In the meantime, as head winemaker for Tamar Ridge, Mr. Pirie has some excellent bottles in his portfolio, including the eponymous Pirie Estate Pinot Noir and Chardonnays. Among many noteworthy wineries grouped in a horseshoe around Launceston are Providence (a standout Chardonnay) and Brook Eden Vineyard (a great Pinot).
Along a valley just a few minutes drive to the east, Tasmania yields some of Australia's best sparkling wines, with the same mix of varietals that makes France's Champagne the bubbly benchmark.

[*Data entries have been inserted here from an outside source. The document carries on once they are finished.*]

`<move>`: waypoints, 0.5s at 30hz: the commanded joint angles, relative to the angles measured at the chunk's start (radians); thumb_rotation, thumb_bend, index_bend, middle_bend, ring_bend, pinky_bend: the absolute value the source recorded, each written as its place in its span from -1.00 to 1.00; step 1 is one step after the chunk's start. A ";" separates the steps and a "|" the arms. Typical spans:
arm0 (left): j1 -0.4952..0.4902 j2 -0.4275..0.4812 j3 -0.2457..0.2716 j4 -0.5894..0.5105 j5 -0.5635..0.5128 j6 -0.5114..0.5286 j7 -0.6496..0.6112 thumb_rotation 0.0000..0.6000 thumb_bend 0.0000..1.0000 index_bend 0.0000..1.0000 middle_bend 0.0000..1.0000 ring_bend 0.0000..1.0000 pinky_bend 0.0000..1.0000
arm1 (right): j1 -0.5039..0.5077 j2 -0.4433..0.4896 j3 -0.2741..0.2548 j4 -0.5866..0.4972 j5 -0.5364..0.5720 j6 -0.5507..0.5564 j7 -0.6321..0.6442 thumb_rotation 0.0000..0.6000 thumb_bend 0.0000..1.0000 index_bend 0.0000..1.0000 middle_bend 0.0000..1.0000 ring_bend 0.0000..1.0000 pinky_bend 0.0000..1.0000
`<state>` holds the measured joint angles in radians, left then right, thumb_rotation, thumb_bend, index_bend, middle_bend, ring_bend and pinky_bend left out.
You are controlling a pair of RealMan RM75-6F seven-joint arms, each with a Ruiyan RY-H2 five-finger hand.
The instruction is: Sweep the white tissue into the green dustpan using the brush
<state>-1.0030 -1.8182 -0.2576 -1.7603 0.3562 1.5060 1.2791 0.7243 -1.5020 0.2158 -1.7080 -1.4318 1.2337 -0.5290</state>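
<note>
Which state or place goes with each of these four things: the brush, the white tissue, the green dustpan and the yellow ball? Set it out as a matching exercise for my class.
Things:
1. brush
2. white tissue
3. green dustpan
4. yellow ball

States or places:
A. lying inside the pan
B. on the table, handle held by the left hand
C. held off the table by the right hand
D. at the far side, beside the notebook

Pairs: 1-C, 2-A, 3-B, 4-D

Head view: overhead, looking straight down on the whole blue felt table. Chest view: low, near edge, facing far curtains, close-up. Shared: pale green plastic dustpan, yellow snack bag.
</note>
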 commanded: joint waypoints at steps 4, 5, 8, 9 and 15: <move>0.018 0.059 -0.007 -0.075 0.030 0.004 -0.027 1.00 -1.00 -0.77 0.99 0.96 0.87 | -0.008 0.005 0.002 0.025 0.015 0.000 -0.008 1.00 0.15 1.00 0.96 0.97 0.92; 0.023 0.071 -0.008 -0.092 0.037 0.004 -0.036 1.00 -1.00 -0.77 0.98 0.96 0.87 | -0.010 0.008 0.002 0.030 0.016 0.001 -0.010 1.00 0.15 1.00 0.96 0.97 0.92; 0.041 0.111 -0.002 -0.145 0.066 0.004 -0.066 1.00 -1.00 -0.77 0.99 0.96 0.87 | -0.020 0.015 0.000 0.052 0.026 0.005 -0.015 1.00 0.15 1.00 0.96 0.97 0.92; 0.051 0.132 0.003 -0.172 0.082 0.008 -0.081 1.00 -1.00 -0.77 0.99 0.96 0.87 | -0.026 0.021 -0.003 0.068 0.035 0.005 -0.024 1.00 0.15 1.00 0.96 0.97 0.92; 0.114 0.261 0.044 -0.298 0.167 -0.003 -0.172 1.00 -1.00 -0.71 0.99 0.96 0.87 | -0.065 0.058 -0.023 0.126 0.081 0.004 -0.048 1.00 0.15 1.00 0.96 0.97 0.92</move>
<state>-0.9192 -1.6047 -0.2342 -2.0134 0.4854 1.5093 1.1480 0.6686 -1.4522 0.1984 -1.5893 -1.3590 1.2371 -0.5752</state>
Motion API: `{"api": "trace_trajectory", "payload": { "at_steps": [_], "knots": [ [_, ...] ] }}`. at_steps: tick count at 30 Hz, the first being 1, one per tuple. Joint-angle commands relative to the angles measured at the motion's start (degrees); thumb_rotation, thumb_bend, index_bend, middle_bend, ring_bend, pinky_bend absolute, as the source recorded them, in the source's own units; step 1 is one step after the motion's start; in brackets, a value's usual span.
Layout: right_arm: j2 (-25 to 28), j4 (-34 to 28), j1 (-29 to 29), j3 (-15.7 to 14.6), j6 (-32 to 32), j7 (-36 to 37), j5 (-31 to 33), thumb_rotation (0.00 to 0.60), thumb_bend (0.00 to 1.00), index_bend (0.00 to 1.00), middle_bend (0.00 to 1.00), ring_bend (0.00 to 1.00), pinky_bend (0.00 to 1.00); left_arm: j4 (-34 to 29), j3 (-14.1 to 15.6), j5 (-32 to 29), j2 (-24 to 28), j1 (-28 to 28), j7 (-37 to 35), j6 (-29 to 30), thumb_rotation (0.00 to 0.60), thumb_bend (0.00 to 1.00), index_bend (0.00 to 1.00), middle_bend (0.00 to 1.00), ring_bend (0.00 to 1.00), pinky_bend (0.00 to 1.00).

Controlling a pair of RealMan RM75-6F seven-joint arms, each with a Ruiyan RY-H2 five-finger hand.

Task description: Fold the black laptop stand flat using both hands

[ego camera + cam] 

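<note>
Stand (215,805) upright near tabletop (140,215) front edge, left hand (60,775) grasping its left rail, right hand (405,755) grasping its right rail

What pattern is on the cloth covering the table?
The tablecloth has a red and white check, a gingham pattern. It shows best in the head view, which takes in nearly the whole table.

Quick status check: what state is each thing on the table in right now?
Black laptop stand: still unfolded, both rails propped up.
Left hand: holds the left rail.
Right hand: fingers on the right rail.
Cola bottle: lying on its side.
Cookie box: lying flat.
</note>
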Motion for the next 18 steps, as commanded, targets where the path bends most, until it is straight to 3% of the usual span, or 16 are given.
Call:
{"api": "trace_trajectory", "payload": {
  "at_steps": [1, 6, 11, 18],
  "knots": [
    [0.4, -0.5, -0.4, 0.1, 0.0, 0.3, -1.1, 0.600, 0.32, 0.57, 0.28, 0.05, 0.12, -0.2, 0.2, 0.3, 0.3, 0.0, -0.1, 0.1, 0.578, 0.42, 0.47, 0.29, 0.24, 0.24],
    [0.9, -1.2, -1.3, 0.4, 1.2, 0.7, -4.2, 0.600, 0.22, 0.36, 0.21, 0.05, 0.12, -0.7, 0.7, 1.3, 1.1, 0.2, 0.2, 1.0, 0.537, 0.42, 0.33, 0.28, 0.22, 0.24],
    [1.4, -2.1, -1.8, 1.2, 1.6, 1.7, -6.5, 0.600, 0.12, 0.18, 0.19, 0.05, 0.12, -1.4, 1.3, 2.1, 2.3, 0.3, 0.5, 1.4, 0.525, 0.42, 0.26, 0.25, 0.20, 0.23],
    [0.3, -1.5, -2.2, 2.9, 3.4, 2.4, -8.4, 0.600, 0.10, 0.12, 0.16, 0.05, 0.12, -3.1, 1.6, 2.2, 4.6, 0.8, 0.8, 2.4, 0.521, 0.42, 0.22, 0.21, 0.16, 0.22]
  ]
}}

Half the Champagne-style bottles on Australian wine guru James Halliday's short-list of the country's finest come from here. Start with Arras, from Bay of Fires Winery -- owned by Hardy's, the Australian division of giant Constellation Brands. But don't stop there: nearby Clover Hill and Jansz make outstanding fizzy too.
--Marlowe Hood is a Paris-based writer.